I will uncover roads
long forgotten
and reach
stories
no one’s dared
to coax
out of the graves,
out of the rivers,
out of the Divine.
About the Poet: Katelyn Oster was born and raised in
Columbus, Ohio. She attended four years at Ohio State University, where she
fostered her deep love for writing. After being named the first place “Literature”

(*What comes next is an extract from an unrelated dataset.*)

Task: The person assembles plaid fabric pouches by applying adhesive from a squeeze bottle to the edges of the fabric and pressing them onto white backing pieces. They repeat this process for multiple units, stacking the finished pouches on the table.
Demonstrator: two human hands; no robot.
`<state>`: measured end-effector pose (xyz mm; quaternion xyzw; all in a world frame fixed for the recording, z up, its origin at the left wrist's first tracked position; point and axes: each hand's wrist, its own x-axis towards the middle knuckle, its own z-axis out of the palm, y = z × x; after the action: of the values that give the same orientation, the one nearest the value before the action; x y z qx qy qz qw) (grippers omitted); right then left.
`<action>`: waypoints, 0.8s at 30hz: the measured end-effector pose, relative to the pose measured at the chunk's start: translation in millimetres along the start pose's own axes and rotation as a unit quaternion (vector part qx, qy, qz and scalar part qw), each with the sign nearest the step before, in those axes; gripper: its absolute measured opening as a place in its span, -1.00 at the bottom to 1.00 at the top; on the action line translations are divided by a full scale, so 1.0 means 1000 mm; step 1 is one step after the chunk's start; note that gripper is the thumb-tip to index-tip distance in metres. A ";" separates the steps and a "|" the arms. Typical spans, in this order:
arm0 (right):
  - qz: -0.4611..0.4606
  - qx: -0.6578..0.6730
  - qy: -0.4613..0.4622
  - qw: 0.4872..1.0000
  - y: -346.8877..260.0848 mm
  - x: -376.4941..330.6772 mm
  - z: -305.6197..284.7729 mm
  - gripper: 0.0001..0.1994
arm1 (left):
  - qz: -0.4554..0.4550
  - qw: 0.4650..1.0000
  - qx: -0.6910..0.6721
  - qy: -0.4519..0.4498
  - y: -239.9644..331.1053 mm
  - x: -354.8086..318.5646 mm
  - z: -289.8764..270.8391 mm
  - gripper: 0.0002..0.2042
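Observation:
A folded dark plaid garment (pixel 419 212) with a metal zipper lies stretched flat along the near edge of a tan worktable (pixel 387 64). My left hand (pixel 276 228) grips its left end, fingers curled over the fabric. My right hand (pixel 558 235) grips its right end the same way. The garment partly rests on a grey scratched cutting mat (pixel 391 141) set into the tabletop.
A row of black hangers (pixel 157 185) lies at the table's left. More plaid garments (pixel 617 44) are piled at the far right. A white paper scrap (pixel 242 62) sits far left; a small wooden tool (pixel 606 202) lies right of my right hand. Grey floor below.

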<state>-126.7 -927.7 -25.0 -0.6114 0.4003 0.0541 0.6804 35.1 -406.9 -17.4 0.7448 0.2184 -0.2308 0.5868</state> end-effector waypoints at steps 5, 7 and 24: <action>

winner for the University’s literary magazine, Mosaic, in
2012, she found the perfect opportunity to publish her first compilation book, Even
Crouching Gods Look Like Giants http://www.lulu.com/shop/katelyn-oster/even-crouching-gods-look-like-giants-ebook/ebook/product-20255845.html. She has written over 500 poems to date and
maintains her own personal writing blog at www.katelynoster.com. She enjoys spending her spare
time painting, writing, reading, and relaxing with her husband Terry and pug
George.
Poet’s Notes: This poem came to me as a sort of
divinely-inspired consolation in a time where I was feeling down about the path
of the writer. The poet is a devotee of the complex mysteries of life, as well
as an admirer of their simple beauty. This intense admiration is what makes
poetry so meaningful, but so foreign and unknown to those who do not appreciate
the craft of poetry. The maternal figure in the poem represents the gentle
resistance received from those who love you deeply but are not capable of
understanding your sometimes solitary path as a writer. I felt it was
important to emphasize loving the resistance and appreciating it while staying
strong and true to your path.
Editor’s Note: Mrs. Oster eloquently captures the
smoldering anger and frustration of having one's creativity go without being
nurtured or encouraged--something that I'm sure many readers will appreciate.
The refrain hits like a hammer, and the poet uses anaphora to good effect as
well. And the enjambments between lines 29 & 30 and between lines 34 & 35, with their extra layers of meaning, give me chills. "500" first appeared on Mrs. Oster's poetry blog.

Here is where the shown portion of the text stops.